01—Introduction
Rapid growth in agricultural sales data makes manual processing inefficient and error-prone. This project designs and implements an end-to-end automated ETL pipeline to help a retail company maximize agricultural sales and inventory efficiency through data-driven insights.
The pipeline identifies demand patterns across products, regions, and seasons by leveraging PySpark for scalable processing, Great Expectations for data validation, Airflow for data orchestration, and MongoDB as the final data store.
02—Data Overview
The agricultural sales dataset is sourced from Kaggle and represents structured retail transaction records across multiple agricultural product categories. The data spans the 2022–2023 fiscal years and focuses on agricultural product sales, supply chain activity, and pricing behavior.
It captures item-level information such as product names, categories, prices, quantities sold, revenue, sales dates, and regional attributes.
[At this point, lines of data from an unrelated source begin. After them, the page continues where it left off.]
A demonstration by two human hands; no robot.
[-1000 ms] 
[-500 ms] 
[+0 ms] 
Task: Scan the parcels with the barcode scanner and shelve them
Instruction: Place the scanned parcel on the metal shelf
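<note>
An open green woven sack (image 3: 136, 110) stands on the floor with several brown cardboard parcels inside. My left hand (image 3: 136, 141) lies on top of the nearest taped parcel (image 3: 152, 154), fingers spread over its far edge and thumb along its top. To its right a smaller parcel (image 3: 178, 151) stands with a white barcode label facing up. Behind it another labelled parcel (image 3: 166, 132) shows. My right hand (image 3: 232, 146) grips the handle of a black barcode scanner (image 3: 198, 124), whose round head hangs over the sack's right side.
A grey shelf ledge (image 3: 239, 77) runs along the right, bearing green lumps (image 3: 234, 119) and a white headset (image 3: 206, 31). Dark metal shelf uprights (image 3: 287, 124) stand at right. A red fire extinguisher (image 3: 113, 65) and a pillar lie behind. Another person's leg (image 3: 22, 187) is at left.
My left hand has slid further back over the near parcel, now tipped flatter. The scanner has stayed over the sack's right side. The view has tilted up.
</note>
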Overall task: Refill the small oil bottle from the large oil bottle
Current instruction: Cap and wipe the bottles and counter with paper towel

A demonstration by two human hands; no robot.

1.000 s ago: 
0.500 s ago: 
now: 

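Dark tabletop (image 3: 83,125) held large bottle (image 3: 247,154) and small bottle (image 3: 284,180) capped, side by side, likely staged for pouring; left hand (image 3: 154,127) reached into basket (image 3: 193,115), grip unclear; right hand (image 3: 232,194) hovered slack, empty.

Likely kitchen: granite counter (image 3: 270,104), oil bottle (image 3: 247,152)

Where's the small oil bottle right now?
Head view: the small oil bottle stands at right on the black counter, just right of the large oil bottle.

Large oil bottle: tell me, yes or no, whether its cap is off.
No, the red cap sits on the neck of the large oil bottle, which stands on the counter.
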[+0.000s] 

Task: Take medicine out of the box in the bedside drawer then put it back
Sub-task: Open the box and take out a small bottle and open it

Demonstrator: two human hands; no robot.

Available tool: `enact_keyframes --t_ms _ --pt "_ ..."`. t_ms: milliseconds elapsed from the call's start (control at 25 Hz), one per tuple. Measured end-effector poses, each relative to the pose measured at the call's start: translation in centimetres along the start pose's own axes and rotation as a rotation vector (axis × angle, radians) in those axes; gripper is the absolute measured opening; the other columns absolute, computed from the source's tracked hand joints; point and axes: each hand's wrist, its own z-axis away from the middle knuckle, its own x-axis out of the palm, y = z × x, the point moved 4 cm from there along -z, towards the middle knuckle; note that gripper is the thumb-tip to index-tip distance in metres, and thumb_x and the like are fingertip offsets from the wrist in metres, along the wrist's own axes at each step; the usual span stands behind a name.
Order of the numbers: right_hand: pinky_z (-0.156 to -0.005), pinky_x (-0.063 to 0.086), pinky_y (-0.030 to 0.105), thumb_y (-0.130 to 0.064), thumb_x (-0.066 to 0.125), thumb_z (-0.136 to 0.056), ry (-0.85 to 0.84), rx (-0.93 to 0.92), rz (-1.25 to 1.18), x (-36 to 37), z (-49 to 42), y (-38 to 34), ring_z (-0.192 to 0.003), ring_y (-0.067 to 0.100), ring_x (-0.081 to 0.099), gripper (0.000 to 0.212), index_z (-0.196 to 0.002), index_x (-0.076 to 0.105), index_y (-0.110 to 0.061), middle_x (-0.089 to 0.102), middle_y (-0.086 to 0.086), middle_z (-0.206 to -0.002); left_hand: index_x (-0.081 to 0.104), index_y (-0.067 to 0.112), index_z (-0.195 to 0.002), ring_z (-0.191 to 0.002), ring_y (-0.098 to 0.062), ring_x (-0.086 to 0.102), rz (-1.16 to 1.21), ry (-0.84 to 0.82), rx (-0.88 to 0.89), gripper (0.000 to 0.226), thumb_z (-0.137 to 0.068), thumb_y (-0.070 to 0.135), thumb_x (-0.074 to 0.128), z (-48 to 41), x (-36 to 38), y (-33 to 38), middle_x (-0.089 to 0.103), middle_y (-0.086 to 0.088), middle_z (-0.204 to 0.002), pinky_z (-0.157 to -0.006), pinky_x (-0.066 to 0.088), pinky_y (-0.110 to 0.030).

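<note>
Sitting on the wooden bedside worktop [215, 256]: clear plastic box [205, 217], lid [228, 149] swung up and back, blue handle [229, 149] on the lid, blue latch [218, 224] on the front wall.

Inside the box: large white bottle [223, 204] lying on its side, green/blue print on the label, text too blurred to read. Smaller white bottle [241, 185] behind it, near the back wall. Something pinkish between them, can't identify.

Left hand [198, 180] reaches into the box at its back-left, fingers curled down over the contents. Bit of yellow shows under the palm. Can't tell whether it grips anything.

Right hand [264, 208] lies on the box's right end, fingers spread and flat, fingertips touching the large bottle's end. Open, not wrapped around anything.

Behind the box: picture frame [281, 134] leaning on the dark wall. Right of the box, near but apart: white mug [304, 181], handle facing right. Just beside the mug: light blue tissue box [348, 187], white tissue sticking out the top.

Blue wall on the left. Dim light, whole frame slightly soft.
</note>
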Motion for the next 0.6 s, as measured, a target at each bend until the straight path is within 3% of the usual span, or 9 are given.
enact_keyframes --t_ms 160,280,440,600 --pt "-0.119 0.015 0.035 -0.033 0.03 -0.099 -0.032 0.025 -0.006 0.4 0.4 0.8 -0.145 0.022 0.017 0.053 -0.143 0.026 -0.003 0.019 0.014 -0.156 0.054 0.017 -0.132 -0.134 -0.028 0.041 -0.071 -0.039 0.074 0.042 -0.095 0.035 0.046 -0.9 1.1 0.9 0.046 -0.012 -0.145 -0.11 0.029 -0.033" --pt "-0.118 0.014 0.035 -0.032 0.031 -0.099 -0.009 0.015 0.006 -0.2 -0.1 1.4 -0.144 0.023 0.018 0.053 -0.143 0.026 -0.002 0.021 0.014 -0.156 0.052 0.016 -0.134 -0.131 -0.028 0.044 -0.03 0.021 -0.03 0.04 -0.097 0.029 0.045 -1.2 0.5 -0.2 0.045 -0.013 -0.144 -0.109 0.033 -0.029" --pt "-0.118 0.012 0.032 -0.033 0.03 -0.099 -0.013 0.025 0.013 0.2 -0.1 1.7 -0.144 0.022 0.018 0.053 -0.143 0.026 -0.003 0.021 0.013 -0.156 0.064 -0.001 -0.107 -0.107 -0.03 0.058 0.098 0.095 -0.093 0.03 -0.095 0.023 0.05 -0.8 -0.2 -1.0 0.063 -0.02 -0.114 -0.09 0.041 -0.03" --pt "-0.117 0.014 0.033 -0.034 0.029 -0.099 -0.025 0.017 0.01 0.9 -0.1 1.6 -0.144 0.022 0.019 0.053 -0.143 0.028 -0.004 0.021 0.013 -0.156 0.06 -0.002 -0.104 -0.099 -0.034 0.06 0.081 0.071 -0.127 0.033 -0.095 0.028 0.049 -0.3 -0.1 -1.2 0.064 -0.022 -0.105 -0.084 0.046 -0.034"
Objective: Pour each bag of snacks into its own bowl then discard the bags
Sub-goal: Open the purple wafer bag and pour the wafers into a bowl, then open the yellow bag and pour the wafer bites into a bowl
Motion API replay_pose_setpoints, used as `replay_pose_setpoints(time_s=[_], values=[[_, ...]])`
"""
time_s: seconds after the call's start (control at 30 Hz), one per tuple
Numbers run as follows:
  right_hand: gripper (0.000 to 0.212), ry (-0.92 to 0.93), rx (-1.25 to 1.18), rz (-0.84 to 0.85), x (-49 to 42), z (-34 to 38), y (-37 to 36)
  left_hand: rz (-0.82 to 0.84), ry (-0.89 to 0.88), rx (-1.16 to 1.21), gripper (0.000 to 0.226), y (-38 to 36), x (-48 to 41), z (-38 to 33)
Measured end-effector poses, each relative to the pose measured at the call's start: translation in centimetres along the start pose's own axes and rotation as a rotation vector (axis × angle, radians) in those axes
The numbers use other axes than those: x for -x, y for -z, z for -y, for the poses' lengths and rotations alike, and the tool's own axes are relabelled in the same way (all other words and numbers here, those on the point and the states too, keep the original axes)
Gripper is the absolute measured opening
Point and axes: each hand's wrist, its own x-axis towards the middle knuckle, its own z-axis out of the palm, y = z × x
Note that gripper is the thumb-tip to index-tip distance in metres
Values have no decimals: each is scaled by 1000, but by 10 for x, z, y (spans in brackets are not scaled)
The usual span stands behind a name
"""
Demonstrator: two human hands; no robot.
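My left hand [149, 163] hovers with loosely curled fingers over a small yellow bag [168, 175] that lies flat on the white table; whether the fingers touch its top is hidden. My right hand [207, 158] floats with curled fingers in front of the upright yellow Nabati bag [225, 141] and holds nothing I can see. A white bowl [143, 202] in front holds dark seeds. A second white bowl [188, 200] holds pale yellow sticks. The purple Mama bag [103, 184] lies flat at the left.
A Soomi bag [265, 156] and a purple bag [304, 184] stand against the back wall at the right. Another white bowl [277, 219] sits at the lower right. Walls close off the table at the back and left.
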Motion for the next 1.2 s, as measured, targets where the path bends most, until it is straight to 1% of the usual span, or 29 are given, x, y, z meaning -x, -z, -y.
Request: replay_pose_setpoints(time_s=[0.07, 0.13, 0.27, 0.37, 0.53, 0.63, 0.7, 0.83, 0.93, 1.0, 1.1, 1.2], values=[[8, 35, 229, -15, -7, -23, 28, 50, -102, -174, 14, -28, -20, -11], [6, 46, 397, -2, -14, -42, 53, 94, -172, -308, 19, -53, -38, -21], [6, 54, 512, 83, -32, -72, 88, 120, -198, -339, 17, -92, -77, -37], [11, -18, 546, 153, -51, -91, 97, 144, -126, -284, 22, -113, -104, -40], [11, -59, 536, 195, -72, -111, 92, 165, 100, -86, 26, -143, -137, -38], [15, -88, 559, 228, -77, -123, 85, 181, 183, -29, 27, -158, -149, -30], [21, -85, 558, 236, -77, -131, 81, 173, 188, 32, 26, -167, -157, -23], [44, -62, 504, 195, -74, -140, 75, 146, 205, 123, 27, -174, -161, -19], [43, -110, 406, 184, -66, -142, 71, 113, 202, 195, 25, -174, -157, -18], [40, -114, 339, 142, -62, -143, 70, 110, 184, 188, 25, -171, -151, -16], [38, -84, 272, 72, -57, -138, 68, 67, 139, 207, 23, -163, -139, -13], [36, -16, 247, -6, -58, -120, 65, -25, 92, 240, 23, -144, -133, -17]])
These records are extracted and processed through a structured ETL data pipeline, where raw CSV files are cleaned, validated, and transformed into an analytics-ready tabular format.
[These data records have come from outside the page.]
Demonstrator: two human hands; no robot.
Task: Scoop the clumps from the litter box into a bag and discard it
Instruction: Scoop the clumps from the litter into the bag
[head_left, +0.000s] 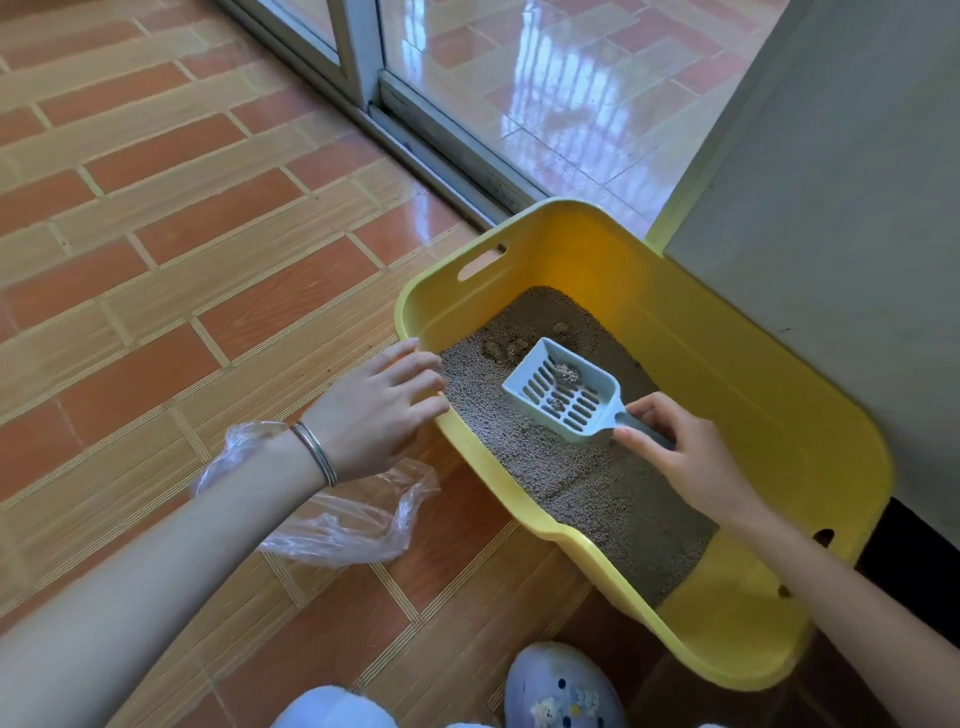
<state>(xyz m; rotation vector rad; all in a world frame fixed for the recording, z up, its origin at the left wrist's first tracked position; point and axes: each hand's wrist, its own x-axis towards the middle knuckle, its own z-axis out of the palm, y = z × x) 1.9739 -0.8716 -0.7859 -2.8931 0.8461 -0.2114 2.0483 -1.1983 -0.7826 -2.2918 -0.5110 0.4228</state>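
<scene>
"On the tiled floor (182, 260), at the right of my feed, I have the yellow litter box (727, 374) set against a grey wall (831, 208). Grey litter (519, 457) covers its bottom."

"Where are the hands?"

"Apart. The right hand (680, 452) pinches the handle of the pale blue scoop (563, 392), thumb and fingers curled round it. It holds the slotted head over the litter, about mid-box. The left hand (374, 410) holds nothing. Its fingers are loosely spread, and the tips rest on the box's left rim."

"Anything in the scoop?"

"I see a small clump (567, 373) toward its far end and a few grains lower down among the slots. More brownish clumps (506, 348) lie in the litter just beyond the scoop, toward the far corner."

"And the bag?"

"The clear plastic bag (337, 525) lies crumpled on the floor left of the box, partly hidden under the left wrist. I cannot tell whether it touches the box. A thin bracelet (314, 452) sits on that wrist."

"What else is in view?"

"A pale shoe (563, 686) with charms on it, at the near edge just beside the box's near end. I also see a sliding door track (441, 171) running across the far side, past the box's far corner."
</scene>
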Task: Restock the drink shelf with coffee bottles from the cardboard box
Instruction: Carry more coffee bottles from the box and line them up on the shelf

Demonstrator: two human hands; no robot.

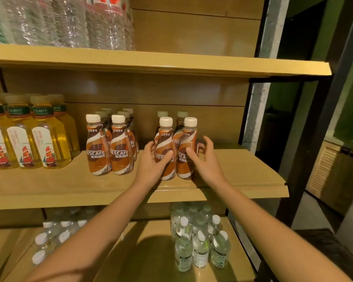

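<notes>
Rear coffee bottles [162, 114] (labels especially) mostly hidden

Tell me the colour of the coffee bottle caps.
The caps are white, clearest in the head view.

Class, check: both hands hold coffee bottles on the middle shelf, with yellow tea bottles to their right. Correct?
No: the head view shows the yellow tea bottles left of the coffee bottles that the left hand and right hand hold.

Wooden middle shelf [253, 169], coffee bottles [120, 147] upright, yellow tea bottles [47, 143] at left
</notes>
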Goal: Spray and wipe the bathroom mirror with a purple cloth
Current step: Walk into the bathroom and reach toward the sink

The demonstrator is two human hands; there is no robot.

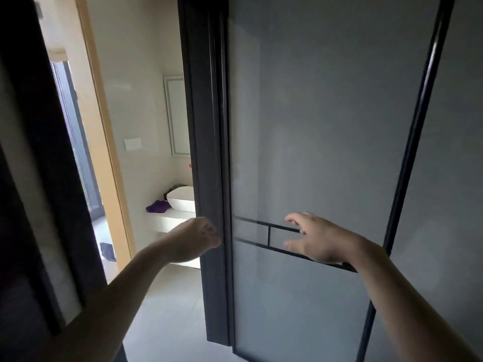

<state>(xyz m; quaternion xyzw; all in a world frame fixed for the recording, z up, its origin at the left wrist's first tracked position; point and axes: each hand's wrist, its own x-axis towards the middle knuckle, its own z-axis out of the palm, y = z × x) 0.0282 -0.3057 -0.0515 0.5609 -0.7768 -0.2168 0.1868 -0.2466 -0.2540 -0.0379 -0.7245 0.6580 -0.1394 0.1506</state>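
Purple cloth lies bunched beside basin; left hand grips door, right hand grip wide.

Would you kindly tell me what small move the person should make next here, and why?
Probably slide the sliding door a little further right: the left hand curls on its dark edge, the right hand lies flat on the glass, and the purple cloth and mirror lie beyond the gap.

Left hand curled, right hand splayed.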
The processed data is stored in a centralized database to support key business use cases, including revenue and profit tracking, product inventory management, pricing strategy optimization, and supply chain performance monitoring.
03—Methodology
Pre-automation
Performed EDA on Kaggle dataset to evaluate data quality, analyze numerical distributions, detect outliers, and summarize overall dataset reliability.
Data Processing
Following EDA, data preprocessing was performed using PySpark by handling missing values, standardizing column names, converting data types, capping extreme outliers using Tukey's clipped IQR method.
Workflow Orchestration
Data automation was implemented using Apache Airflow by creating a DAG to orchestrate the end-to-end pipeline, executing extract, transform, and load scripts sequentially to ensure reliable and scheduled data processing.
Data Warehousing
For the loading stage, the processed data was stored in MongoDB following a dimensional data model, consisting of dimension tables and one fact table capturing sales transactions.
04—Data Preview
05—Market Insights
Sales & Revenue Performance
1. Top Selling Product
The top-selling product based on total units sold is Beef, with ~6,067,582 units sold, accounting for the highest sales volume among all agricultural products and indicating the strongest market demand. While carrots came up as the lowest-performing product, with ~2,383,370 units sold, indicating comparatively weaker demand relative to other products.
2. Revenue Share
Lamb is the highest revenue-generating product which generated ~69.96 million in revenue, making it the most financially impactful product in the dataset. In contrast, Wheat only generating approximately 2.03 million, indicating limited revenue contribution despite ongoing sales activity.
3. Top Category by Revenue
The top-performing category is Livestock, generating ~183.69 million in revenue and accounting for 44.41% of total agricultural sales, highlighting its dominant role in overall business performance.
Pricing & Demand
Price-Demand Alignment
No product demonstrates a clear high-price but low-demand pattern, suggesting that current pricing levels across products remain relatively aligned with market demand and do not significantly suppress sales volume.
Inventory & Supply Chain
1. Inventory Efficiency
There is no strong evidence of slow-moving inventory where average stock levels consistently exceed sales volume, indicating that inventory levels are generally balanced with demand across products.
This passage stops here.